Yes, there's a lot of "over priced" cameras (and software) out there that are
pretty much no better than a $20 usb webcam. That includes the "security"
aspect. In my experience (did it for about 3 years), most of these are the
white labeled cameras. A majority from China, but Germany and the USA have put
out some absolutely dogshit cameras as well. Especially when you factor in the
price tag. At least with the Chinese ones, you get a discount for bottom
barrel.

At the same time, there's something most people don't really understand about
security cameras, longevity. These are like servers (and technically are).
They're meant to run 24/7, without stop. Quite a few (if not all newly
manufactured one at this point... I hope) can have weekly scheduled reboots,
which I always recommend customers set. Most don't and actively refuse to
allow a 2 minute block of downtime at an obscure hour. Camera manufacturers
know that, and have to deal with it by having a product that just runs
constantly.

Next up comes physical protection. You start getting into the $300+ per
camera, it's supposed to survive someone hitting it with a baseball bat a few
times. Then comes protection from weather and generally being able to survive
120 deg f outdoor conditions or -40 deg f conditions.
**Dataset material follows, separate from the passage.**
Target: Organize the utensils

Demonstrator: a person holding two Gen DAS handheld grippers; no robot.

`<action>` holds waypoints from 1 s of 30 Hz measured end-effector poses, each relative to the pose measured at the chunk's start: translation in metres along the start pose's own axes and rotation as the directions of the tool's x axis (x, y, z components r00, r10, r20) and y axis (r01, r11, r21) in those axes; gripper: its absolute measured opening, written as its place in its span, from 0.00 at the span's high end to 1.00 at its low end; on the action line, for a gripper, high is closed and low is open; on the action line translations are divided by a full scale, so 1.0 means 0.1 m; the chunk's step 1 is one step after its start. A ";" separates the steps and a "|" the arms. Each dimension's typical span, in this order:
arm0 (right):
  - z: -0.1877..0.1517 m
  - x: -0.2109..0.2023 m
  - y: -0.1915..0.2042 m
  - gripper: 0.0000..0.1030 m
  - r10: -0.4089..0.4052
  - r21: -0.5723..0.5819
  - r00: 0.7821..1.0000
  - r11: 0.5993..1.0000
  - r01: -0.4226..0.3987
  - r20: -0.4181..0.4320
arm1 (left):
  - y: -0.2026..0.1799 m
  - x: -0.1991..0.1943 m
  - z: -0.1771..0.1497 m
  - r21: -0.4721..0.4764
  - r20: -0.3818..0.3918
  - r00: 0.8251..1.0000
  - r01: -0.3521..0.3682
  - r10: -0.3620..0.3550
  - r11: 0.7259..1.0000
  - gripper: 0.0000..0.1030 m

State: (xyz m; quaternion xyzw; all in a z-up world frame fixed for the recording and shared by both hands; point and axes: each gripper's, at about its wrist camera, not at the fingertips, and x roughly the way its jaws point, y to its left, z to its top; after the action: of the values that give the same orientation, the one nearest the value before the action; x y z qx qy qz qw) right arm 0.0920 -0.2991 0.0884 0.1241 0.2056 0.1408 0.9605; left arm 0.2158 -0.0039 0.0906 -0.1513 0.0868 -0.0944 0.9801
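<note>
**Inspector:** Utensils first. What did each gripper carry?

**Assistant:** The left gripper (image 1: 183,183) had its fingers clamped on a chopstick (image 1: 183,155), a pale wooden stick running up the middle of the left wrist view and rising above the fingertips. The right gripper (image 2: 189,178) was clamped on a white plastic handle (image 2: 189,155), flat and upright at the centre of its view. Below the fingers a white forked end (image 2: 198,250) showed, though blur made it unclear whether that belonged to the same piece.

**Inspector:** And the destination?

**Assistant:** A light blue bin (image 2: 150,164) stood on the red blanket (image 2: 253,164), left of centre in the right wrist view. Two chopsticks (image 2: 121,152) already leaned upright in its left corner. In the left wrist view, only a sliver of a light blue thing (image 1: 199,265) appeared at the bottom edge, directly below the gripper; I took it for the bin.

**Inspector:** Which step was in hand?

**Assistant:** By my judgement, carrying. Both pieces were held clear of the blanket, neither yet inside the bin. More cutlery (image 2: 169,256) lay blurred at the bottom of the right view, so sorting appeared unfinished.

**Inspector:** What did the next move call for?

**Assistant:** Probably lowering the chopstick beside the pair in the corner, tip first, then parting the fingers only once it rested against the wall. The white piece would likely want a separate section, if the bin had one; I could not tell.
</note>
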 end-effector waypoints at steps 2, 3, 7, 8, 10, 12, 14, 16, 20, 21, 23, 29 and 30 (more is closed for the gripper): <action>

Your standard camera and
embedded board can't do that.

Now, there's a lot of asshole integrators that oversell to governments a lot.
My career was primarily based around fixing the last integrator's complete
fuck ups. I've seen how government agencies can be bent over and taken for a
ride in that industry. Sad part is, none of these folks were even paid off.
Just flat out duped. At least the ones I dealt with, I'm sure there's plenty
that took money under the table.

On the software side, this is tricky. Yes, the basics of LPR can be done in a
few lines of code. But there's more to law enforcement and government
accountability, even private sector when developing a case to hand over to the
police after an incident. The software company (video management system, VMS),
has to guarantee the information has not been tampered. A chain of custody of
information has to exist. Video from the VMS cannot be altered in anyway when
exported or a lawyer can just wipe his ass with it and throw it out of court.
Then there's usability, cross-platform support, driver support for a plethora
of devices (there are hundreds of camera manufacturers with hundreds to
thousands of SKUs each of devices that one software has to manage). And that's
just the tip of the iceberg. I haven't even gotten into general security so it
can't be hacked... at least easily (I think Genetec is still top dog in this,
it's been 2 years, may have changed. They use to run really good bounty
programs, don't know if they still do).

I think 86mil is still retarded as hell because there are plenty of off the
shelf solutions that accomplish exactly what they want already, from 2+ years
ago. Would only cost them a less than... maybe 8-10 mil in license fees. I
don't know how big the city is or needs spec, so it'd take me a while to
properly quote... eh, I also never did an international project. I don't know
if some of the vendors I dealt with have a different pricing structure for
Australia (I know some countries get charged more, for various reasons). So,
there's that too.

So just saying, it's a much more complicated issue than most people imagine.
The VMS companies do have a large workforce of programmers that have a job I'd
never take and do need to be paid. I also over simplified quite a bit and left
out other "fun" aspects of selling and deploying physical security... the
reasons why I don't do it anymore. Hell, I didn't realize how much of a bitch
of a problem it all was until I actually had to do it. I can't blame people
for not knowing. Just... be aware, it's not a clear cut situation like this
guy makes it out to be.